### Information provided
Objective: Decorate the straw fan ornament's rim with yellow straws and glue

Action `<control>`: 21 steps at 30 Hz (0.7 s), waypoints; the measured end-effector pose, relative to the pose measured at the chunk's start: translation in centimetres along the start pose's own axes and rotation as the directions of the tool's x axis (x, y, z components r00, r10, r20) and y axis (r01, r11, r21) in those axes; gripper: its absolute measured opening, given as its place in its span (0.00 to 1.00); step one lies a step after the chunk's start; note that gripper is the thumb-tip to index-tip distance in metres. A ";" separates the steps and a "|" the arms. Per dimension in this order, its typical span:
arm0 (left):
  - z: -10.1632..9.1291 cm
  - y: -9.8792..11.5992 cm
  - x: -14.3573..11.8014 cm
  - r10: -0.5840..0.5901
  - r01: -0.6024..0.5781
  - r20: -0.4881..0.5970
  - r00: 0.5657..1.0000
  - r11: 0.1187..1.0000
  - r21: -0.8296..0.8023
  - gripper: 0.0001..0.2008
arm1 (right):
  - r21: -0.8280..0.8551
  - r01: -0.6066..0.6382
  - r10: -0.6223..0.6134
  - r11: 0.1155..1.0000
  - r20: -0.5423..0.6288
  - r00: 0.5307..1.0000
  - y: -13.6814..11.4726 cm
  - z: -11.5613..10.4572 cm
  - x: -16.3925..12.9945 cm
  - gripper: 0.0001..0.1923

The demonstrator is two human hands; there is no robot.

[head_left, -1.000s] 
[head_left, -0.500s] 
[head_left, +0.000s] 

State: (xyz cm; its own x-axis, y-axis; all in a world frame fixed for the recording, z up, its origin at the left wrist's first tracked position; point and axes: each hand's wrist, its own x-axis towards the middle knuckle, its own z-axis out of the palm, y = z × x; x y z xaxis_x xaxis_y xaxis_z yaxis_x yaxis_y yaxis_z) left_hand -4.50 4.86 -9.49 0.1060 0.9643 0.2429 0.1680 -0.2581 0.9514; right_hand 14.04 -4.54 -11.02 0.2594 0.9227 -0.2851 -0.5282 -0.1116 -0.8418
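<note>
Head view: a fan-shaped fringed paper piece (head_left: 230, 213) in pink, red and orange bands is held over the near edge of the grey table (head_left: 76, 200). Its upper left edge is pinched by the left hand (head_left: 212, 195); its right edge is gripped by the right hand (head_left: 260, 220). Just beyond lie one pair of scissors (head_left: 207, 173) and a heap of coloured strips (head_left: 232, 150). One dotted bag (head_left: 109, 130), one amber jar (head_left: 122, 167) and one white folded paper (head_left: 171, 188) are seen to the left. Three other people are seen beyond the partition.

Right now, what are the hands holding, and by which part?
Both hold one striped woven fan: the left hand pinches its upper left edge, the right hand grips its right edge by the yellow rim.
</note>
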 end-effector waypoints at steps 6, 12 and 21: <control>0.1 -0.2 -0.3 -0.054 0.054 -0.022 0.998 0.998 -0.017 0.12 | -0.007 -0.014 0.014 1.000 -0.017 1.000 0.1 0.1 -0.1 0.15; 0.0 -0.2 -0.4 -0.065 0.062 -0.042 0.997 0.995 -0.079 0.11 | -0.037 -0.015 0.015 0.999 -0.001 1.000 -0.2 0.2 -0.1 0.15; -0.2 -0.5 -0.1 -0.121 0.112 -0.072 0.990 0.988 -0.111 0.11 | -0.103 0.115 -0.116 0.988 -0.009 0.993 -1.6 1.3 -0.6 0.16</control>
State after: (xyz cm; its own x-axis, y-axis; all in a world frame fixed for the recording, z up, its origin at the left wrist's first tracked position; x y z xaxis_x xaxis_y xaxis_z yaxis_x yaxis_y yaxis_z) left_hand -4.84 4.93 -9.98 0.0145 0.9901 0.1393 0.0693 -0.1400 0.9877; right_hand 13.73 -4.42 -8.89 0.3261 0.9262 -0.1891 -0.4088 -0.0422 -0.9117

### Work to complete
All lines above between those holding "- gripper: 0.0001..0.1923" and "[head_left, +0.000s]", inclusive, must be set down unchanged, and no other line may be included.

### Solution to this problem
  - gripper: 0.0001..0.1923

The demonstrator is two human hands; there is no robot.

[head_left, -1.000s] 
[head_left, -0.500s] 
[head_left, +0.000s] 

Work on the exercise is finished.